Дмитрий Волчек: Валерий, вы говорите о разрушении женского в ХХ веке, но здесь есть определенный парадокс, потому что Джеймс Хиллман был одним из вдохновителей мужского движения в 90-х годах. Цель феминизма понятна. А что такое борьба за поруганные права мужчин по Хиллману? Не обсуждали вы с ним эти вопросы?
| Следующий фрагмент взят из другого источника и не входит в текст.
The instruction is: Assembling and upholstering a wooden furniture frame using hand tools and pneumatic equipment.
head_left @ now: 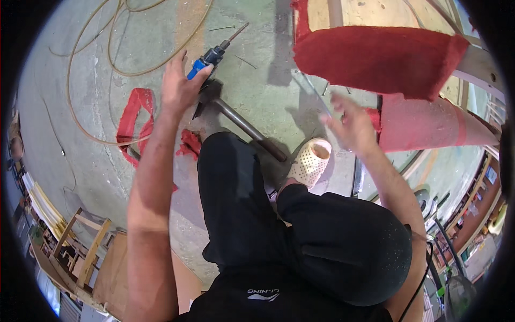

Валерий Зеленский: Нет, этой части я не обсуждал, но я знаю из других разговоров и других источников, что как раз это была одна из уловок хиллмановских. Он, понимая это неравновесие, вот эту, доставшуюся еще от Фрейда в психологии ненависть к женскому, на которой строится анализ... Когда на кушетке лежит женщина, сзади нее в позе гуру, бога, жреца восседает мужчина невидимый, это для Хиллмана было отвратительно, и он в этом смысле выступал за восстановление баланса. Вот книга ''Миф анализа'', которая переведена и мной издана, в ней в третьей главе об этом очень подробно говорится. Но, видите, для того, чтобы... Тут много входящих моментов. Дело в том, что поскольку Хиллман еще человек культуры, такой anima mundi, мировой души, то, занимаясь этими вопросами, он увидел, что в культуре мужской принцип также подавляется, то есть он не то что подавлялся, он редуцируется, он сводится либо к такому комерциализирующему, к такому консюмеристскому узкому началу, где мужское доминирует – добытчик, мачо - и ему было важно показать всю многосторонность мужского. Опять-таки, с тем, чтобы в зеркальном варианте увидеть и женское, поскольку эти принципы инь и ян все время зеркализируют друг друга. Так что я не рассматриваю этот его ход в 90-е. Тут еще есть моменты.... Человек мыслящий все время оказывается в социальных реалиях, и когда он видит поддержку того или иного движения - а мужское движение в Америке в 90-е годы было достаточно развито, оно наследовало нью-эйджду, вообще духовному спиритуалистскому движению в Америке 90-х (отчасти я к этому тоже причастен, я в это время как раз и учился), то, в общем, картина для меня, хотя это достаточно обширная тема, она для меня понятна в том смысле, что это не совсем так, это вовсе не значит, что Хиллман каким-то образом утверждал мужское за счет женского. Упаси боже! Просто ему по методологическим причинам было очень важно высветить и мужское, собственно сказать: а судьи кто? И выявить, что есть теневая и печальная сторона мужских движений. Потом не забывайте, что Хиллман — мужчина, а не женщина, и Юнг был мужчиной, а не женщиной и, соответственно, они пытались выяснить природу мужского, прежде всего, поскольку сами идентифицировали себя в этом отношении, в гендерном отношении.